If a line in the listing includes the word "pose", copy it out.

___ DATA

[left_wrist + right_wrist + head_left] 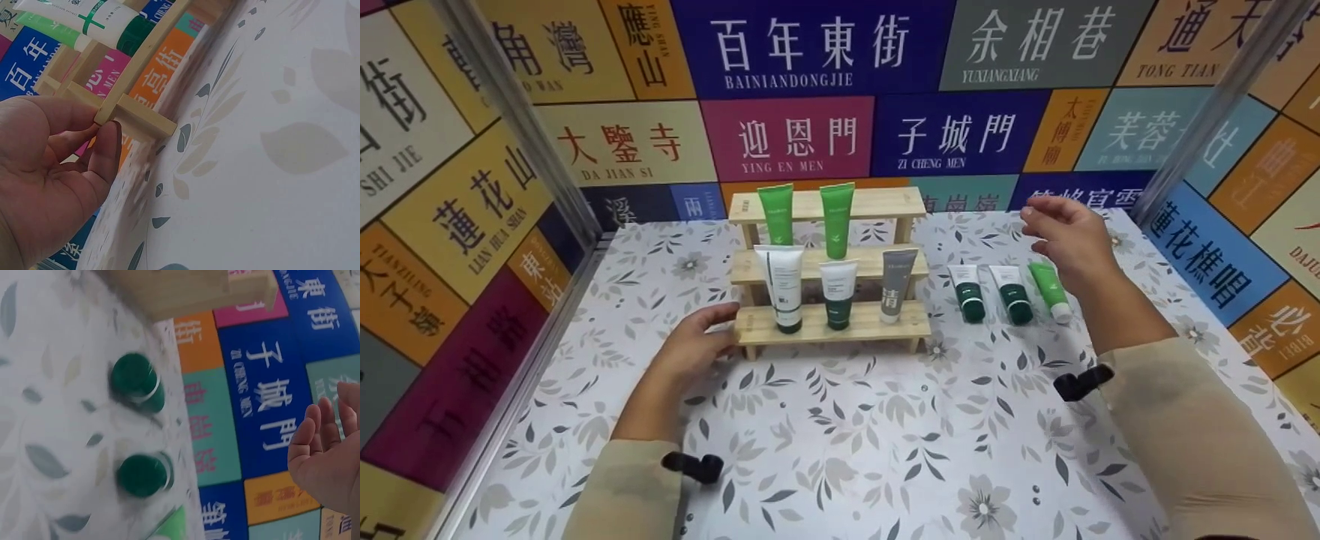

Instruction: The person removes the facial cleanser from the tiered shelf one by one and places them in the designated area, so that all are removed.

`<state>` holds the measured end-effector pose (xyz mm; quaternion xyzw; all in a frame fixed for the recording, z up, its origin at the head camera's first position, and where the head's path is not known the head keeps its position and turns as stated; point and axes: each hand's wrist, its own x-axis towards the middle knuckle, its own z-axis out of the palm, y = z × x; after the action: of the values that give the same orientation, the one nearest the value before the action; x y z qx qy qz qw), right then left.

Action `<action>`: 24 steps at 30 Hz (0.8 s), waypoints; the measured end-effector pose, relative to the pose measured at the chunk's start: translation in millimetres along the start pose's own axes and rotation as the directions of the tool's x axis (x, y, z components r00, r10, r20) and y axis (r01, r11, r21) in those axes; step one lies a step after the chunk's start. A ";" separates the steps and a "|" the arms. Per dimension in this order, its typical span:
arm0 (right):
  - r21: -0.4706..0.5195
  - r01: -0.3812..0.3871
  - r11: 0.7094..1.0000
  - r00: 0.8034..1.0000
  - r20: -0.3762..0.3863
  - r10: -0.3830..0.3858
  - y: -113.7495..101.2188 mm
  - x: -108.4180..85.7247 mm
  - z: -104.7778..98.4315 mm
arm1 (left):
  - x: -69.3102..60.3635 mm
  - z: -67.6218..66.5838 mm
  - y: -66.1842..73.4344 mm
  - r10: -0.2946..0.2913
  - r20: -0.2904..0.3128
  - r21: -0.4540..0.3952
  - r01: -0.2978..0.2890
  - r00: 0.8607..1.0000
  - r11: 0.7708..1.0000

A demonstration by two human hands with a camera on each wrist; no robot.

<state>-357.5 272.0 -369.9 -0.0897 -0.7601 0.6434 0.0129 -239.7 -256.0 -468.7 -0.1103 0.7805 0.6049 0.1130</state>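
A three-tier wooden display rack [831,330] stands on the table. My left hand [701,345] pinches the left end of its lowest shelf [149,115] between thumb and fingers. On that shelf stand a white tube [785,289], a white and dark green tube [838,292] and a grey tube [895,285]. Two green tubes [776,214] [836,221] rise from the middle tier. My right hand [1069,236], fingers loosely bent and holding nothing, hovers above the lying tubes: two white and dark green ones [967,292] [1011,294] and a green one [1049,291].
A floral cloth [840,427] covers the table. Panels with printed street names [791,139] wall the back and both sides. Metal posts [521,112] rise at the back corners.
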 end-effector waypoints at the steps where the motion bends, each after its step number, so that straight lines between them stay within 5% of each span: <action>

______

[SOLUTION TO THIS EXERCISE]
`<state>` holds the measured end-effector pose (xyz mm; quaternion xyzw; all in a frame fixed for the recording, z up, its origin at the head camera's first position, and where the head's path is not known the head keeps its position and turns as stated; point and axes: each hand's wrist, its own x-axis towards the middle knuckle, its own z-axis out of the palm, y = z × x; after the action: of the values that give the same orientation, the one nearest the value before the action; x y z qx qy qz qw), right then left.
Action `<action>`: 24 steps at 30 Hz (0.8 s), waypoints; the measured end-effector pose, relative to the pose measured at the chunk's start: translation in millimetres along the start pose's own axes and rotation as the directions of the tool's x axis (x, y, z components r00, r10, r20) and y axis (r01, r11, r21) in those axes; step one lies a step after the chunk's start. A ";" separates the steps and a "|" the arms. Per dimension in this order, its typical span:

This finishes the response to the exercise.